A sunrise on Mercury would be fantastic.The only problem I see would be that your retinas would burn out from the intensity of the exposure.
As far as making a landing on the dark side of the planet you would still be exposed to the suns maximum radiation on the approach to the planet.Unless of coarse you made the trip at night.Ha,Ha,Just joking.
Looks about like our Moon. That’s what I thought it was at first glance.
I’d imagine the ‘darkside’ of Mercury would be preferable for exploration because it would also be well protected from the dangers that can come from the Sun. Might be an excellent place to look at mining operations.
I saw a science documentary about Mercury, which always has the same hemisphere facing the sun.
It turns out that there is about a 60 mile temperate band running north to south, in an eternal "twilight zone" between the sun side and the dark side. According to the show, the temperature in that zone would accommodate human life.
The show was about what life would be like in a human operations base established in that zone.
It was pretty cool.
Survival on Mercury would be an engineering problem, just as it was on the Moon. The similarity with the Moon is probably very great. Mercury may have enough atmosphere to produce windstorms, which may be sandstorms somewhat analogous to those on Mars (which has an atmosphere that is very tenuous).
Thanks ETL.
Ok, possible stupid question of the day, but why are planets always round? Why not square, rectangular, lopsided, asymetrical, whatever. Why always round? An inquiring mind wants to know.

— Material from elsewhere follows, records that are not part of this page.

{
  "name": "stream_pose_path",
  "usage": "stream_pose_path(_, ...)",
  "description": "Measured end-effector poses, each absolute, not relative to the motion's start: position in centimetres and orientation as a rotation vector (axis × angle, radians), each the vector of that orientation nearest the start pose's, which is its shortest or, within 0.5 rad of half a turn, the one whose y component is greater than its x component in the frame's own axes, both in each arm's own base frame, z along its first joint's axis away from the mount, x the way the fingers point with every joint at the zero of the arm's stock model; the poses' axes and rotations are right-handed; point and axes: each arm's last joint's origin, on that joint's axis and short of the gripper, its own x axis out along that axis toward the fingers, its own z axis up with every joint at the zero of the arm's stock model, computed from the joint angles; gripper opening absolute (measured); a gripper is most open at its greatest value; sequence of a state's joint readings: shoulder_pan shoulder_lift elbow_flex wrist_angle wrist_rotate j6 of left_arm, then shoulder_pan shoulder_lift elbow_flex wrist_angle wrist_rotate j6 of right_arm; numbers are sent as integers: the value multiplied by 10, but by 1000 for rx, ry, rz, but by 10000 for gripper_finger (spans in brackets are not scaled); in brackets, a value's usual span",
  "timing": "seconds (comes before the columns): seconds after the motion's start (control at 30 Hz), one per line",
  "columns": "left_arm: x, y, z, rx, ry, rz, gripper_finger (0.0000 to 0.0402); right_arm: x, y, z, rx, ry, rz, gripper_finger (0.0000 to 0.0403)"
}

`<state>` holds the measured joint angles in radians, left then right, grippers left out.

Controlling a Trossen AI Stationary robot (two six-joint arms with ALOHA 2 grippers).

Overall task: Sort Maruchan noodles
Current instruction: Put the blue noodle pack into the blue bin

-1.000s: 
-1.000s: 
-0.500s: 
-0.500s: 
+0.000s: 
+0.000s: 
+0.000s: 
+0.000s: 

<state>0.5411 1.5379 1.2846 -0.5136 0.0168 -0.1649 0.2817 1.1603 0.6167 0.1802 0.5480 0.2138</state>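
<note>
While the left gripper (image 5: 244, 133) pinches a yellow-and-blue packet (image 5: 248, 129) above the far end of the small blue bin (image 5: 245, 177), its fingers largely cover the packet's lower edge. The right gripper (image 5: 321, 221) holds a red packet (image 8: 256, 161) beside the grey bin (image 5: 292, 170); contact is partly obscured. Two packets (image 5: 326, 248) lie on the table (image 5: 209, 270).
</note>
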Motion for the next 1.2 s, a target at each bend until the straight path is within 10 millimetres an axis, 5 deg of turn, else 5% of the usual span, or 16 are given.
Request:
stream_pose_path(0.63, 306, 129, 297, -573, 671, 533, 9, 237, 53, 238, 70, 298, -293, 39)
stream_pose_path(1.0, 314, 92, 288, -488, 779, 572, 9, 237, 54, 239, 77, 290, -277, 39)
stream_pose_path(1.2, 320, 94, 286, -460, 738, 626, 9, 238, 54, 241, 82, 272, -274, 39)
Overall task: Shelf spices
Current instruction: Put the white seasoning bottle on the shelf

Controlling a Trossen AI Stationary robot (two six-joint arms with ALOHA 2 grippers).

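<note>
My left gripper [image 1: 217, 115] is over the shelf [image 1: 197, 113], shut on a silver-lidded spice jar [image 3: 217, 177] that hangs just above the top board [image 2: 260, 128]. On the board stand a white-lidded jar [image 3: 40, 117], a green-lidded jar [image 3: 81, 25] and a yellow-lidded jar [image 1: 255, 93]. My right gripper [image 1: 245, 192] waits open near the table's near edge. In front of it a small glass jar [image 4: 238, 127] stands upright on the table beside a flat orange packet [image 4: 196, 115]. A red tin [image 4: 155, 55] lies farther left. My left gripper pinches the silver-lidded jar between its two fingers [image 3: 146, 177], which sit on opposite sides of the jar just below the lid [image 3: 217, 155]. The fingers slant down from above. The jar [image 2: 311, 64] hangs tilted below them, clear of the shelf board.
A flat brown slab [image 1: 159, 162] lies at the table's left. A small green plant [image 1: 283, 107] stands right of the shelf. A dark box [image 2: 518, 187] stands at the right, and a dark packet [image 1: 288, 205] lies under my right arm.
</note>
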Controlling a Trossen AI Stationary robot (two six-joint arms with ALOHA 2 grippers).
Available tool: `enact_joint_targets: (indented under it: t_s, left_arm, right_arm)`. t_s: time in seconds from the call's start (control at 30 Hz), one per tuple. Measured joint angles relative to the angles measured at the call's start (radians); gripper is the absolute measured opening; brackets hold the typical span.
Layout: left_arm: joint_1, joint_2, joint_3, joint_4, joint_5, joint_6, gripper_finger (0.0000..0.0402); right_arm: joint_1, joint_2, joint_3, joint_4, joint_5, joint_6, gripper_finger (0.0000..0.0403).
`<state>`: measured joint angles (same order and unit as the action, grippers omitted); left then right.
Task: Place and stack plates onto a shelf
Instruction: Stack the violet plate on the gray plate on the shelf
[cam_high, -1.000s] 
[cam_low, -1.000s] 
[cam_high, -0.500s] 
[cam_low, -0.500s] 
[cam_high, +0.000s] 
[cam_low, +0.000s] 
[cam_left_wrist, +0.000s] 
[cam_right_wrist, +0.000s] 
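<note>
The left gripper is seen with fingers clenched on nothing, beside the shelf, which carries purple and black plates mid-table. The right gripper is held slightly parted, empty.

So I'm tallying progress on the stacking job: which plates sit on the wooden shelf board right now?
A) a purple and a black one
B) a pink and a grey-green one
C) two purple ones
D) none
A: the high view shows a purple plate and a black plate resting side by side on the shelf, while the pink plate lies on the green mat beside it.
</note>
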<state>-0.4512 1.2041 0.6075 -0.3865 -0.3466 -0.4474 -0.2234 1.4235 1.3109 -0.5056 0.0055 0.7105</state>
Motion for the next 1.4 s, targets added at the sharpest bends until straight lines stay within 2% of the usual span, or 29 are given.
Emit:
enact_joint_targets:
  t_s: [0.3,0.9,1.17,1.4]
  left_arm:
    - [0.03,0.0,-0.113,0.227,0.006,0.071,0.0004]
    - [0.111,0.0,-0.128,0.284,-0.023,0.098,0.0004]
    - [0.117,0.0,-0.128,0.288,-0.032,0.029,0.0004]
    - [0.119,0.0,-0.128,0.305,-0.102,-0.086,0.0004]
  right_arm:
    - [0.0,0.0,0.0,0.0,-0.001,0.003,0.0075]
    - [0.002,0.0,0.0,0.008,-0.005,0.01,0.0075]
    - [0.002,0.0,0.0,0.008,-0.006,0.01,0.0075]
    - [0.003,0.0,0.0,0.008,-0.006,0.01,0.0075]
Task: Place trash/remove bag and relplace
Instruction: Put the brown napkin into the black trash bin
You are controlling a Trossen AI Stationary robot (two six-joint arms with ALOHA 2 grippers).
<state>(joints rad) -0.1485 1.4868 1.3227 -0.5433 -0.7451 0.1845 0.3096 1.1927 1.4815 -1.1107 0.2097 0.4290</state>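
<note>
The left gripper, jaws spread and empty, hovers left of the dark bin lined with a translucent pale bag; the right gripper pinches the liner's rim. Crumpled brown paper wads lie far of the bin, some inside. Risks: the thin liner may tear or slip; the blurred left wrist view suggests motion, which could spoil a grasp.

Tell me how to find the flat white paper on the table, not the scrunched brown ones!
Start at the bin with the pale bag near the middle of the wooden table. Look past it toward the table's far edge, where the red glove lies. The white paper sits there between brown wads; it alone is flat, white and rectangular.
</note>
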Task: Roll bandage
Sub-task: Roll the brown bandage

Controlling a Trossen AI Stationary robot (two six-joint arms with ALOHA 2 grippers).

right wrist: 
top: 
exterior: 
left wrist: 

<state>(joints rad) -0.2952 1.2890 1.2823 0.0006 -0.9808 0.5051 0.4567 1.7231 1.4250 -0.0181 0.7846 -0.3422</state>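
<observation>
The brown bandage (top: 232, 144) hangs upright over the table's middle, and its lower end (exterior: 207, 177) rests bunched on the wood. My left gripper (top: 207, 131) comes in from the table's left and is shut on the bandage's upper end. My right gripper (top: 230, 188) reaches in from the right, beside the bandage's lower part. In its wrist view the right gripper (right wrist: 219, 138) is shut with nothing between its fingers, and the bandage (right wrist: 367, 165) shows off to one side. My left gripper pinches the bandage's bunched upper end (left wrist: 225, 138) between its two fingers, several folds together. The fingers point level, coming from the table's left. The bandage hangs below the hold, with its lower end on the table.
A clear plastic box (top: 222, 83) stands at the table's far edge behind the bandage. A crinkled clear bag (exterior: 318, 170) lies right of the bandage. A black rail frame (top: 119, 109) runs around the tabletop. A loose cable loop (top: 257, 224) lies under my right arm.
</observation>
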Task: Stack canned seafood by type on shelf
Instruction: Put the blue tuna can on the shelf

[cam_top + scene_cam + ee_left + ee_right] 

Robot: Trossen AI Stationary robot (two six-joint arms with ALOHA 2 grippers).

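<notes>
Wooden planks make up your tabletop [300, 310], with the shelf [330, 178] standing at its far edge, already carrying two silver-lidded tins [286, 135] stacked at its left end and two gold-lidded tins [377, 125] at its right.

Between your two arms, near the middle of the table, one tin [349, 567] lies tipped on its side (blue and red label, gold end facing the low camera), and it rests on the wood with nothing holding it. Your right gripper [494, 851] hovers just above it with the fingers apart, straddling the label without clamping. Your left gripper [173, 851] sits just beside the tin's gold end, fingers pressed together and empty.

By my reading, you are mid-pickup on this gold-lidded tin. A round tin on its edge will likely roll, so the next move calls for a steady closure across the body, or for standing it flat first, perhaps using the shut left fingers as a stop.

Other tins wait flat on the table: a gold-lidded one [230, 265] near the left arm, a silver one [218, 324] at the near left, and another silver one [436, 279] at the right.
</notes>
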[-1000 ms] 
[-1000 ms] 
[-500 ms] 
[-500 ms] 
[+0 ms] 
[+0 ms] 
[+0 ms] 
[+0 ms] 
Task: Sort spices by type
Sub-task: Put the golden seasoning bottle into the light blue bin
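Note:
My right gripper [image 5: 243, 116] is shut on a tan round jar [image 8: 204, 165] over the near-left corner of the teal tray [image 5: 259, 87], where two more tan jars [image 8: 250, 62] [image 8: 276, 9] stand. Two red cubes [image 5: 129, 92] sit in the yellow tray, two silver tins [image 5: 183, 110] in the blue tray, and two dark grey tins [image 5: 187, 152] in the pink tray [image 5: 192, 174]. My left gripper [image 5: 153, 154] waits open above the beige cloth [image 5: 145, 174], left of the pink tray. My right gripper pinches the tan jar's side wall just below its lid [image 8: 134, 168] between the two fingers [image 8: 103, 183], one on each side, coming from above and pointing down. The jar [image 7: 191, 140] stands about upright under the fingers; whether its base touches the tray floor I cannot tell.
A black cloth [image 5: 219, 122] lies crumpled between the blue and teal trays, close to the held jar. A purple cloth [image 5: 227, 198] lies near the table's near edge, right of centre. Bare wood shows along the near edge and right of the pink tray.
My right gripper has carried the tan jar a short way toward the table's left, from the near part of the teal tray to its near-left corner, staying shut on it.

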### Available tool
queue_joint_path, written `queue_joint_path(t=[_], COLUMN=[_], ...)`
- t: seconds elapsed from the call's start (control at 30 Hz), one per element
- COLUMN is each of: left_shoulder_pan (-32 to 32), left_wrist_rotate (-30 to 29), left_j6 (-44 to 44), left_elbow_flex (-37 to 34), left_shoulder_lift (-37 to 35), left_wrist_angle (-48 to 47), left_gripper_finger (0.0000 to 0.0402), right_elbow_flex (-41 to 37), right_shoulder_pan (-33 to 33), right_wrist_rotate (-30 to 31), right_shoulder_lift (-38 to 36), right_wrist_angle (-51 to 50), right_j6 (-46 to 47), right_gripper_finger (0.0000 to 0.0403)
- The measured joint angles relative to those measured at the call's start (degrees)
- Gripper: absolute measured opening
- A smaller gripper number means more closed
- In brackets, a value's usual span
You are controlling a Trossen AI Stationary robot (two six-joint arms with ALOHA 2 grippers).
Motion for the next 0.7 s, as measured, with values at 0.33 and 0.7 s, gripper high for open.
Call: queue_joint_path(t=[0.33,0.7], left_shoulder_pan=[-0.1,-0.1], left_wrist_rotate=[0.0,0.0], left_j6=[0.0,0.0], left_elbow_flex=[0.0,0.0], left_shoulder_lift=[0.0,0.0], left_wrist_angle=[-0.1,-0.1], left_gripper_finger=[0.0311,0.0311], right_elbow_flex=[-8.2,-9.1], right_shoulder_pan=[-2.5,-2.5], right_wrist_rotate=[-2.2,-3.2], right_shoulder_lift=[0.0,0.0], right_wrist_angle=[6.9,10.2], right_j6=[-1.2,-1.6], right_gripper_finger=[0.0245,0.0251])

Gravity pulls all the mass toward its center. If you collected all the asteroids together into a single lumpy mass, they would eventually settle into a globe.
Perhaps it bears further investigation?
In a Hermetically-sealed environment, as it were....
Gravity pulls all the mass toward its center. If you collected all the asteroids together into a single lumpy mass, they would eventually settle into a globe.
Aha! Brilliant, my dear Watson. Question answered. I think the same process took place on my older physique, a simple lumpy mass that has settled into a globe, lol. Thanks for the info.
Somewhat rugged climate, but it won’t be long before some developer builds timeshares.
I imagine the radiation on Mercury must be brutal being so close to the sun. If the radiation levels on Mars are a problem for future maned exploration imagine the levels on Mercury.
What if “he” landed at some geographic mid-point between night and day. Or is that only a theoretical mid-point that is too small for a human craft to occupy, leaving it in real time mostly on one side or the other of such a midpoint.
If more than just a small and theoretical midpoint is possible, to land at, then would it be possible to have equipment that would use the temperature differential between the two sides of the midpoint to (a) produce energy or a “heat exchange process”, for the craft and (b) sufficient to protecting the craft, inside and out, from the temperature extremes? Just a thought.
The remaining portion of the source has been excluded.